__PROBLEM DESCRIPTION__. To complete the exercise, write out all the data exactly.
──────────────────────────────
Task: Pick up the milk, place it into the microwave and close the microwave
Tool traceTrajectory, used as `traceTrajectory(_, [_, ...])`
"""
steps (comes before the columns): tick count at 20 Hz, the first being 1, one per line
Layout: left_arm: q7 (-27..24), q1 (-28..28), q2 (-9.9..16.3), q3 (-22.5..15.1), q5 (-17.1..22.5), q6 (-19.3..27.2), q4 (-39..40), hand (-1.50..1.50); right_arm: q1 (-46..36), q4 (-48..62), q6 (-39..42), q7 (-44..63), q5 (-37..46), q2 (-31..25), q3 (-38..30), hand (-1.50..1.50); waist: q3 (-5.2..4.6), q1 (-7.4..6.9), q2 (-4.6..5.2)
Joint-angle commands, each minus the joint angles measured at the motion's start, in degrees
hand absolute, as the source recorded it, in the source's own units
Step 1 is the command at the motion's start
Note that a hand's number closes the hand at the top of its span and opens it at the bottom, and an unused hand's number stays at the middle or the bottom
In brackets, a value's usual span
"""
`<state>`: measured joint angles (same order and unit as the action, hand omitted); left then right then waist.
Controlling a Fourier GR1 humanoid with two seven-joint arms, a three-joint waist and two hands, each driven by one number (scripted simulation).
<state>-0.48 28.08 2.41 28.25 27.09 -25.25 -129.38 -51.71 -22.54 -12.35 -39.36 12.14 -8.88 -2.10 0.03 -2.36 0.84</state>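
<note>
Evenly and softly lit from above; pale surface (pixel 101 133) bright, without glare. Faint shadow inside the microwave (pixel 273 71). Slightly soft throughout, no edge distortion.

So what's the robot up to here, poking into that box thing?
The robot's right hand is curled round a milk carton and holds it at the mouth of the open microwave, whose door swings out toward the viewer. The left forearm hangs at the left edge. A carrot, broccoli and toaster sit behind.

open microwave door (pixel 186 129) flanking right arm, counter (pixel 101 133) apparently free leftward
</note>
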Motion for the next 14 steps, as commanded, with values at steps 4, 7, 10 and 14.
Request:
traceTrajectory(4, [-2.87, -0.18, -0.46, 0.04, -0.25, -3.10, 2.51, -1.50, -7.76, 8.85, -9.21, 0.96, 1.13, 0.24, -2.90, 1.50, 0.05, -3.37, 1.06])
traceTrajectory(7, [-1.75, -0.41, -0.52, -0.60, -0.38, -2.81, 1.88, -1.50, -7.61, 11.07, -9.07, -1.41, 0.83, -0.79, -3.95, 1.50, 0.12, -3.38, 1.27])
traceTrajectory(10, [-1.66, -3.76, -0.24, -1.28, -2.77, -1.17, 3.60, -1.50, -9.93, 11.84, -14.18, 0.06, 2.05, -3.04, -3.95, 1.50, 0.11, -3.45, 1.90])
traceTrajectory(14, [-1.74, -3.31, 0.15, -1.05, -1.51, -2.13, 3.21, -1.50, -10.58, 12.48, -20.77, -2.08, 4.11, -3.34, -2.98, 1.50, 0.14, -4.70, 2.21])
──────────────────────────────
__TASK OUTPUT__.
Task: Pick up the milk, place it into the microwave and close the microwave
Tool traceTrajectory, used as `traceTrajectory(_, [_, ...])`
"""
steps (comes before the columns): tick count at 20 Hz, the first being 1, one per line
Layout: left_arm: q7 (-27..24), q1 (-28..28), q2 (-9.9..16.3), q3 (-22.5..15.1), q5 (-17.1..22.5), q6 (-19.3..27.2), q4 (-39..40), hand (-1.50..1.50); right_arm: q1 (-46..36), q4 (-48..62), q6 (-39..42), q7 (-44..63), q5 (-37..46), q2 (-31..25), q3 (-38..30), hand (-1.50..1.50); waist: q3 (-5.2..4.6), q1 (-7.4..6.9), q2 (-4.6..5.2)
Joint-angle commands, each minus the joint angles measured at the motion's start, in degrees
hand absolute, as the source recorded it, in the source's own units
Step 1 is the command at the motion's start
Note that a hand's number closes the hand at the top of its span and opens it at the bottom, and an unused hand's number stays at the middle or the bottom
In brackets, a value's usual span
"""
`<state>`: measured joint angles (same order and unit as the action, hand omitted); left then right then waist.
Controlling a Fourier GR1 humanoid with two seven-joint arms, a three-joint waist and two hands, each driven by one number (scripted simulation).
<state>-0.48 28.08 2.41 28.25 27.09 -25.25 -129.38 -51.71 -22.54 -12.35 -39.36 12.14 -8.88 -2.10 0.03 -2.36 0.84</state>
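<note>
Evenly and softly lit from above; pale surface (pixel 101 133) bright, without glare. Faint shadow inside the microwave (pixel 273 71). Slightly soft throughout, no edge distortion.

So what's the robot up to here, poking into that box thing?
The robot's right hand is curled round a milk carton and holds it at the mouth of the open microwave, whose door swings out toward the viewer. The left forearm hangs at the left edge. A carrot, broccoli and toaster sit behind.

open microwave door (pixel 186 129) flanking right arm, counter (pixel 101 133) apparently free leftward
</note>
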Motion for the next 14 steps, as commanded, with values at steps 4, 7, 10 and 14.
Request:
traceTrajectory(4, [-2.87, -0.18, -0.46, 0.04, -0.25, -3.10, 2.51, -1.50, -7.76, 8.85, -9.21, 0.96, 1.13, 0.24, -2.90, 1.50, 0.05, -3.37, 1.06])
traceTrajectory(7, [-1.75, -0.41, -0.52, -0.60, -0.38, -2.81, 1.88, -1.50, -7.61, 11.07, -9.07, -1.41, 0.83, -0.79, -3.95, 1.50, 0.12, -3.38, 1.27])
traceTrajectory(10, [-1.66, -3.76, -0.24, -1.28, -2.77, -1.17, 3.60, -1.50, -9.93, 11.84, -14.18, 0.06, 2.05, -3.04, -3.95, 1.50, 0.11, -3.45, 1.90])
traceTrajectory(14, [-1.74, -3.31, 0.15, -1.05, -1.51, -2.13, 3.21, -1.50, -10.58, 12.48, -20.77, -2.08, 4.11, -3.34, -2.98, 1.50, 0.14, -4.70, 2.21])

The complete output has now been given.